Work through the entries below and show every line in which "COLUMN" is found.
(MATERIAL SUPPLIED)
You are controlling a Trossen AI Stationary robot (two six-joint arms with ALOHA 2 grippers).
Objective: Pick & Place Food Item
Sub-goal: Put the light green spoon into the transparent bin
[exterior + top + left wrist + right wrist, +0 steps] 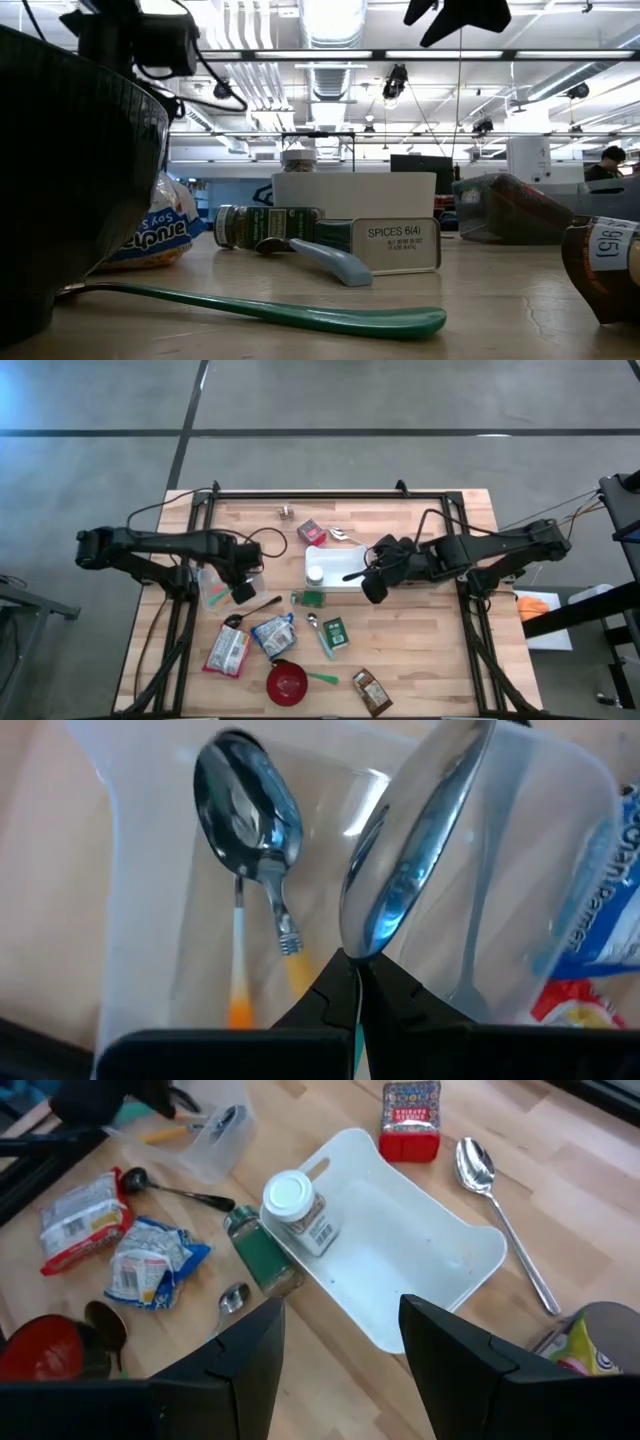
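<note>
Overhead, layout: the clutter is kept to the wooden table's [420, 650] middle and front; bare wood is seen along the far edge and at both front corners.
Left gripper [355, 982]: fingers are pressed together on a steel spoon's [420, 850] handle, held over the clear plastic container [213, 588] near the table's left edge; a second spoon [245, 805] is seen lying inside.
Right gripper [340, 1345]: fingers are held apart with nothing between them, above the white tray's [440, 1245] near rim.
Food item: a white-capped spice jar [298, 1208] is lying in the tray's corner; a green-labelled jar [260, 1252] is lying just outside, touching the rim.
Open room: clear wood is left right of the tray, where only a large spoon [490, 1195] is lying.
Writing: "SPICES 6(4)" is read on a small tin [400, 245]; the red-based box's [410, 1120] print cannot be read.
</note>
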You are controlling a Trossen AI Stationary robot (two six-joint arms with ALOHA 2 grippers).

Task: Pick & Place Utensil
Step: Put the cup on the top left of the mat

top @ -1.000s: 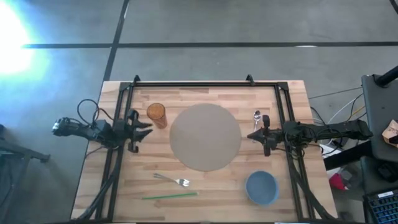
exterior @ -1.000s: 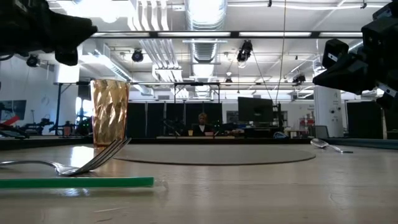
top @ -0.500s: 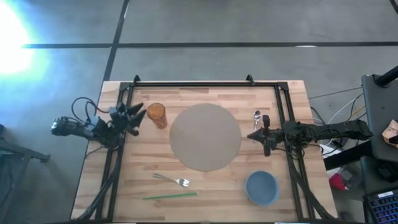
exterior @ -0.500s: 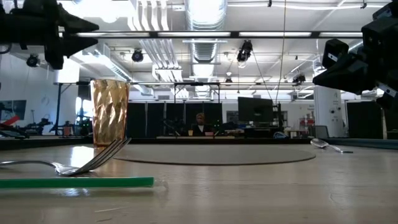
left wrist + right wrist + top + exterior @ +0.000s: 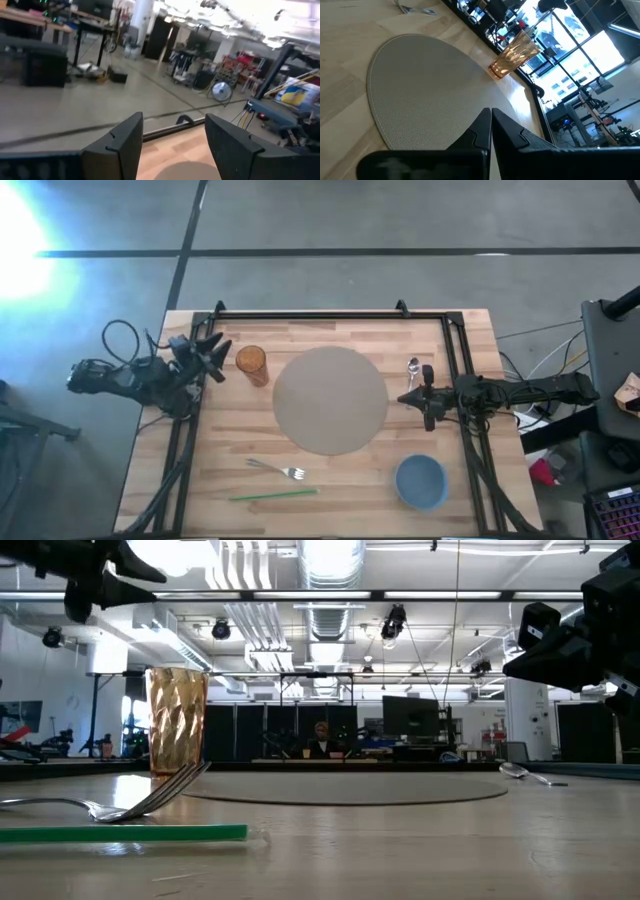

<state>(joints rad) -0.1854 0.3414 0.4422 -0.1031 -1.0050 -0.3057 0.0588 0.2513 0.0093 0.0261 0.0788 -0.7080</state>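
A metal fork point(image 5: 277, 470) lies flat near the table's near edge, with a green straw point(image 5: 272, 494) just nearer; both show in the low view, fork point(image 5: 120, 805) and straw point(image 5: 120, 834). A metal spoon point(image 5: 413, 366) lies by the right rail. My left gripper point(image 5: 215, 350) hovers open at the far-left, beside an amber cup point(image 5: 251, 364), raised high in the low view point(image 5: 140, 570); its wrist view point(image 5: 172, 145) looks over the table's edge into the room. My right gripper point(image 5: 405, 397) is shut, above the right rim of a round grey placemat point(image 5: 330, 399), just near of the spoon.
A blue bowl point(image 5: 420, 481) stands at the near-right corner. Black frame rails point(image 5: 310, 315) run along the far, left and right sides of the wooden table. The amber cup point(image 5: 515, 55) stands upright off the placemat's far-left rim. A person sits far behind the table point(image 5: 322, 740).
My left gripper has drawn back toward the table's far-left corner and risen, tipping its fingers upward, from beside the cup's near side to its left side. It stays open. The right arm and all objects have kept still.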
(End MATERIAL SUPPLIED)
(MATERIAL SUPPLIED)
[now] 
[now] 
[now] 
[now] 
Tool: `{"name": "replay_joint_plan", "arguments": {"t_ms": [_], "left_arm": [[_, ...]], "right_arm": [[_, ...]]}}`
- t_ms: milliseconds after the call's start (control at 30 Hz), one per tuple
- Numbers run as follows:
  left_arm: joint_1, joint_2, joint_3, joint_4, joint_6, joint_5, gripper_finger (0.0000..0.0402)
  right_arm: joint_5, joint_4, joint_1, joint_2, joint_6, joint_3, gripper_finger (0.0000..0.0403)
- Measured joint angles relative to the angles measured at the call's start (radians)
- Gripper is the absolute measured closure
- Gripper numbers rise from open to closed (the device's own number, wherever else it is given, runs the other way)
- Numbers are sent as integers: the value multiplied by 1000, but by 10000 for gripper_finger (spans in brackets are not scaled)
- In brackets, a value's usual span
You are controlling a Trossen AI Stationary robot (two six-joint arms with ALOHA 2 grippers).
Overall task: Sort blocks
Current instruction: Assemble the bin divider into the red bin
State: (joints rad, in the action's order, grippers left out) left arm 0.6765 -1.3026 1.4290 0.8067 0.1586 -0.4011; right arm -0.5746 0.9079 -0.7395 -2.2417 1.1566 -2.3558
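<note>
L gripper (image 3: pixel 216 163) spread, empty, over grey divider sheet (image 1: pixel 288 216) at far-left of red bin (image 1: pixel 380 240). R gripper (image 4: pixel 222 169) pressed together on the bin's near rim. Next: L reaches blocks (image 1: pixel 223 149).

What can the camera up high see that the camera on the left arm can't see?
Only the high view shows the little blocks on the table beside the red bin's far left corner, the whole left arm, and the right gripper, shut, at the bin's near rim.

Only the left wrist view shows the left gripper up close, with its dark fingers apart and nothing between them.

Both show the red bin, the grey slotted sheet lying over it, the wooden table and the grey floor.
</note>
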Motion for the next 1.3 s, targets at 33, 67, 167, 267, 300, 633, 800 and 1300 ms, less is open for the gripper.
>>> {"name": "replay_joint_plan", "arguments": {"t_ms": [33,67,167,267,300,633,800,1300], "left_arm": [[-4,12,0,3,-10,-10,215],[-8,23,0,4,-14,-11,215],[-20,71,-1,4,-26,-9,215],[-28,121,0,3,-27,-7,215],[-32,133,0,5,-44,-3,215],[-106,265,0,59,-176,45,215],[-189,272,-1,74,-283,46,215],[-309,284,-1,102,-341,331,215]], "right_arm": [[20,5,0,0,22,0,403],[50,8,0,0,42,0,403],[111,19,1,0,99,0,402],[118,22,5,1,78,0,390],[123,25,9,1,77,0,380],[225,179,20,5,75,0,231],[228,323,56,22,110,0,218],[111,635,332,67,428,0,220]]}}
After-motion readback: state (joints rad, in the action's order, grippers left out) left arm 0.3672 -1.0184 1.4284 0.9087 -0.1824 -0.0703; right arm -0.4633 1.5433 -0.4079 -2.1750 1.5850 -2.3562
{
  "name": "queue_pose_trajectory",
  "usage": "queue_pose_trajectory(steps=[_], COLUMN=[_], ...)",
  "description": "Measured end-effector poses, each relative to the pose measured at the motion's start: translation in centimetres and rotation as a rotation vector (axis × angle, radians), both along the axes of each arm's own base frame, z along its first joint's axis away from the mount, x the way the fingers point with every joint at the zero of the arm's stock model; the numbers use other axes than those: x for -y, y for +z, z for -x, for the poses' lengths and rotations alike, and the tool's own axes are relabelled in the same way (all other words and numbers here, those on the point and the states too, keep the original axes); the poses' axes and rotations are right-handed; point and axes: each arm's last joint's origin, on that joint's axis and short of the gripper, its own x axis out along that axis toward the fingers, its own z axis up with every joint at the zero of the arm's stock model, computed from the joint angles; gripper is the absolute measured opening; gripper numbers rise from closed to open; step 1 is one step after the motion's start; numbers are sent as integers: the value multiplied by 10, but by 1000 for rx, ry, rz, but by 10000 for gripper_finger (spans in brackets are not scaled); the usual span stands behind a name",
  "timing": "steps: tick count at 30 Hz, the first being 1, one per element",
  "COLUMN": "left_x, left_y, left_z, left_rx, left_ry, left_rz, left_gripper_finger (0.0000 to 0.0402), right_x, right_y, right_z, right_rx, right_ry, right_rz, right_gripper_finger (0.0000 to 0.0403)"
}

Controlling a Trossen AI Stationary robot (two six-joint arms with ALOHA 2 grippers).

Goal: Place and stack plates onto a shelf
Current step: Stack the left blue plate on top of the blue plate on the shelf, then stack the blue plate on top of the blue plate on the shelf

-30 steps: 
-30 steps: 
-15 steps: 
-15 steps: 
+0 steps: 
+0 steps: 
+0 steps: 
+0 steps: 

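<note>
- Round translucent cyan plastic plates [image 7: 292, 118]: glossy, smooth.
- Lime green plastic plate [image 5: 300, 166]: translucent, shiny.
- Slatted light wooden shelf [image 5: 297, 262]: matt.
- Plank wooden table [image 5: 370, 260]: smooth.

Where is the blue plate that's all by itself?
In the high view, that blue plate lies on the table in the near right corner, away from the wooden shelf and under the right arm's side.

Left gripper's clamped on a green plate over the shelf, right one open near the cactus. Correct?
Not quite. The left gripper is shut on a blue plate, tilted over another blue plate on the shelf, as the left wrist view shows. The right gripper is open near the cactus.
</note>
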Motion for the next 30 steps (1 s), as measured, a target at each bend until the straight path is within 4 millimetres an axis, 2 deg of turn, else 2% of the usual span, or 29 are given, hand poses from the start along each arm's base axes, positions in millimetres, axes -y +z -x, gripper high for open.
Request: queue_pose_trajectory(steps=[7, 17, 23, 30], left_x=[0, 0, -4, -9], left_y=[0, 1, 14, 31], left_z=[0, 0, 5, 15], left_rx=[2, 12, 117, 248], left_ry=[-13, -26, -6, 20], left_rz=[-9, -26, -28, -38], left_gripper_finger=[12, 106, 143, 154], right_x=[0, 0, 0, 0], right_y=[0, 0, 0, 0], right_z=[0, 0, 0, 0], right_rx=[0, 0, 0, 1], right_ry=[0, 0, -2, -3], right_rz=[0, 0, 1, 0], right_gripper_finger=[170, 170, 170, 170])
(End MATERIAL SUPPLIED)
◆ **SOLUTION TO THIS TASK**
  "usage": "queue_pose_trajectory(steps=[_], COLUMN=[_], ...)",
  "COLUMN": "left_x, left_y, left_z, left_rx, left_ry, left_rz, left_gripper_finger (0.0000 to 0.0402), right_x, right_y, right_z, right_rx, right_ry, right_rz, right_gripper_finger (0.0000 to 0.0403)"

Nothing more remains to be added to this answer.